- _What you should do_:
Exactly as given, transcribe each entry that follows.

[Records contained in a dataset]

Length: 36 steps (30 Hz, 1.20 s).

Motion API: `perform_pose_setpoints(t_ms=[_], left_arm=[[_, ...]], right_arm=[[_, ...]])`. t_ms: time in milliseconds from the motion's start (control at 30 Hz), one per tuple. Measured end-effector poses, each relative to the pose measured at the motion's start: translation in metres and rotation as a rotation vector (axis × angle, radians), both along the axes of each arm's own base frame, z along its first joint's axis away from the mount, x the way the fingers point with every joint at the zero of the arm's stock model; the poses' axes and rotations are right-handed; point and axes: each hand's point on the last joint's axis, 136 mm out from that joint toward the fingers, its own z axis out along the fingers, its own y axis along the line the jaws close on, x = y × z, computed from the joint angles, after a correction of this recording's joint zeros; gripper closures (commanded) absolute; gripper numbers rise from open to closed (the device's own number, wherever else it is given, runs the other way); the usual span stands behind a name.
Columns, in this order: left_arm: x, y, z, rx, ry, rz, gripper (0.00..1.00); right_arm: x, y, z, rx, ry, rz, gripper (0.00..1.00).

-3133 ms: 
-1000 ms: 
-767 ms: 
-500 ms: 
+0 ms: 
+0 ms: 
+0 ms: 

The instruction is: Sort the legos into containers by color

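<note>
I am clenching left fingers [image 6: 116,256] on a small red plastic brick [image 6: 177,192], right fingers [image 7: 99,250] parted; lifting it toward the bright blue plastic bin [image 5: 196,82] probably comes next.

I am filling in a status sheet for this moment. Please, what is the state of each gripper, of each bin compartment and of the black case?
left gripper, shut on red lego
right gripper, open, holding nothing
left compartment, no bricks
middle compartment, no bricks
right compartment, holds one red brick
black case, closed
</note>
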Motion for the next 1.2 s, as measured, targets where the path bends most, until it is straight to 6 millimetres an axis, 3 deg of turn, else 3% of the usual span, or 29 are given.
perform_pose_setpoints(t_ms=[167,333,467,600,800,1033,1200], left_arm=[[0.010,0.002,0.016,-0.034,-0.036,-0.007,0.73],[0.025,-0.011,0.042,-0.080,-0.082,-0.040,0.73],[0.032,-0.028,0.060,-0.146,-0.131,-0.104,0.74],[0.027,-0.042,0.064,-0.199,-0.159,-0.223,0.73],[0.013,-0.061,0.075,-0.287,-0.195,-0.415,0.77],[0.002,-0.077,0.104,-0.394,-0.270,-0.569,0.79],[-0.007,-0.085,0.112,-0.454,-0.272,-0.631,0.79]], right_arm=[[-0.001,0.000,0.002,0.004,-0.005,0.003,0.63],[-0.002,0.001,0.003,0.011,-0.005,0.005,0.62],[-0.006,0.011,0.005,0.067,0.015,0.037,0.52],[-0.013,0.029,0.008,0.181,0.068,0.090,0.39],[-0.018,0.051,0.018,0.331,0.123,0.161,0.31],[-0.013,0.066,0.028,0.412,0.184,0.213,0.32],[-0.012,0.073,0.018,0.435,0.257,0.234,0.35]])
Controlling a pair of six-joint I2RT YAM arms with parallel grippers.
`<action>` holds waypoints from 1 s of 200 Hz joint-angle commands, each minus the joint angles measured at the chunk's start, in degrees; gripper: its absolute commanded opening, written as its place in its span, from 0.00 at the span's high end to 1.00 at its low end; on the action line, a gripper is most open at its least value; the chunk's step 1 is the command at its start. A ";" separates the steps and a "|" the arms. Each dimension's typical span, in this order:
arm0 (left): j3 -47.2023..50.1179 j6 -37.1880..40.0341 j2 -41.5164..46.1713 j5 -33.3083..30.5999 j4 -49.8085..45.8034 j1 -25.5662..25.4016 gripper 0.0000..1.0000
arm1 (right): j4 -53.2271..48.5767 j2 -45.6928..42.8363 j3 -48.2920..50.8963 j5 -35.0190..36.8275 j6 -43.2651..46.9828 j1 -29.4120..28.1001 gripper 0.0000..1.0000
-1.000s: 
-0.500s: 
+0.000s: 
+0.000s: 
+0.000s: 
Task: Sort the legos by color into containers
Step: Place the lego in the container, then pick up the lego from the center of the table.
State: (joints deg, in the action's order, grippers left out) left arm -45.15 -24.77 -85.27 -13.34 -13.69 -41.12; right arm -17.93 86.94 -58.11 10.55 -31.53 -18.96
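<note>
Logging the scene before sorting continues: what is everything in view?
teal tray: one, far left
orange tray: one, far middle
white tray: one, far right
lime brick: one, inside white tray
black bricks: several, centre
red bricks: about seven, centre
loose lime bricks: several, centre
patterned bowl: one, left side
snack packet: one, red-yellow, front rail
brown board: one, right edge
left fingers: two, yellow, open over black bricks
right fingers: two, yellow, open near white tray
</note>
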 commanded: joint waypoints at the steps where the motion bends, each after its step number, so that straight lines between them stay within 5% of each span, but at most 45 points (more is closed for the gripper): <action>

- _Output of the task_:
Length: 36 steps (30 Hz, 1.20 s).

Motion API: `perform_pose_setpoints(t_ms=[_], left_arm=[[_, ...]], right_arm=[[_, ...]])`. t_ms: time in milliseconds from the motion's start (control at 30 Hz), one per tuple. Measured end-effector poses, each relative to the pose measured at the motion's start: translation in metres and rotation as a rotation vector (axis × angle, radians), both along the axes of each arm's own base frame, z along its first joint's axis away from the mount, x the way the fingers point with every joint at the zero of the arm's stock model; the poses' axes and rotations are right-handed; point and axes: each hand's point on the last joint's axis, 136 mm out from that joint toward the fingers, its own z axis out along the fingers, its own y axis along the line the jaws close on, x = y × z, computed from the joint angles, after a correction of this recording's joint zeros; gripper closures (commanded) absolute; gripper numbers rise from open to closed (the device's own number, wherever else it is given, runs the other way); the usual span stands behind a name.
Columns, in this order: left_arm: x, y, z, rx, ry, rz, gripper (0.00..1.00); right_arm: x, y, z, rx, ry, rz, gripper (0.00..1.00).

-3133 ms: 
-1000 ms: 
-767 ms: 
-500 ms: 
+0 ms: 
+0 ms: 
+0 ms: 

The instruction is: Sort the legos into containers by color

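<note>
I am clenching left fingers [image 6: 116,256] on a small red plastic brick [image 6: 177,192], right fingers [image 7: 99,250] parted; lifting it toward the bright blue plastic bin [image 5: 196,82] probably comes next.

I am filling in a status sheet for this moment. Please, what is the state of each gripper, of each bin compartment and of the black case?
left gripper, shut on red lego
right gripper, open, holding nothing
left compartment, no bricks
middle compartment, no bricks
right compartment, holds one red brick
black case, closed
</note>
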Motion for the next 1.2 s, as measured, targets where the path bends most, until it is straight to 6 millimetres an axis, 3 deg of turn, else 3% of the usual span, or 29 are given.
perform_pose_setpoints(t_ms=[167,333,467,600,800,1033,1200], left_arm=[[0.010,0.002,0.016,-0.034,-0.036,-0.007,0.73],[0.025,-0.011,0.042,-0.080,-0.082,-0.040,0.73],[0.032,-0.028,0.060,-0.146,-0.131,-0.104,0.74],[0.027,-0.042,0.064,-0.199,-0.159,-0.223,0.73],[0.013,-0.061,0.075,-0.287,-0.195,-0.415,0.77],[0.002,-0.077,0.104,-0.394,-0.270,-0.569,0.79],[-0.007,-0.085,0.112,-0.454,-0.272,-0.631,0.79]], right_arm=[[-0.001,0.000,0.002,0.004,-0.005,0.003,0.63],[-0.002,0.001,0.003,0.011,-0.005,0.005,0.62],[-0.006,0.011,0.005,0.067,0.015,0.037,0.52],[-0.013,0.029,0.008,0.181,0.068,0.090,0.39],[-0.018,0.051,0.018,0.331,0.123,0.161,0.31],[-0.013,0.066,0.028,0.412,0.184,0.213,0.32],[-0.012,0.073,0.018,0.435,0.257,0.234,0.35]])
Controlling a pair of six-joint I2RT YAM arms with parallel grippers.
`<action>` holds waypoints from 1 s of 200 Hz joint-angle commands, each minus the joint angles measured at the chunk's start, in degrees; gripper: its absolute commanded opening, written as its place in its span, from 0.00 at the span's high end to 1.00 at its low end; on the action line, a gripper is most open at its least value; the chunk's step 1 is the command at its start. A ";" separates the steps and a "|" the arms. Each dimension's typical span, in this order:
arm0 (left): j3 -47.2023..50.1179 j6 -37.1880..40.0341 j2 -41.5164..46.1713 j5 -33.3083..30.5999 j4 -49.8085..45.8034 j1 -25.5662..25.4016 gripper 0.0000..1.0000
arm1 (right): j4 -53.2271..48.5767 j2 -45.6928..42.8363 j3 -48.2920..50.8963 j5 -35.0190..36.8275 j6 -43.2651..46.9828 j1 -29.4120..28.1001 gripper 0.0000..1.0000
-1.000s: 
-0.500s: 
+0.000s: 
+0.000s: 
+0.000s: 
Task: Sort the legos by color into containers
Step: Place the lego in the container, then pick up the lego from the center of the table.
State: (joints deg, in the action's order, grippers left out) left arm -45.15 -24.77 -85.27 -13.34 -13.69 -41.12; right arm -17.93 86.94 -58.11 10.55 -31.53 -18.96
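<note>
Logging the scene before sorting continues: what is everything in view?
teal tray: one, far left
orange tray: one, far middle
white tray: one, far right
lime brick: one, inside white tray
black bricks: several, centre
red bricks: about seven, centre
loose lime bricks: several, centre
patterned bowl: one, left side
snack packet: one, red-yellow, front rail
brown board: one, right edge
left fingers: two, yellow, open over black bricks
right fingers: two, yellow, open near white tray
</note>
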 commanded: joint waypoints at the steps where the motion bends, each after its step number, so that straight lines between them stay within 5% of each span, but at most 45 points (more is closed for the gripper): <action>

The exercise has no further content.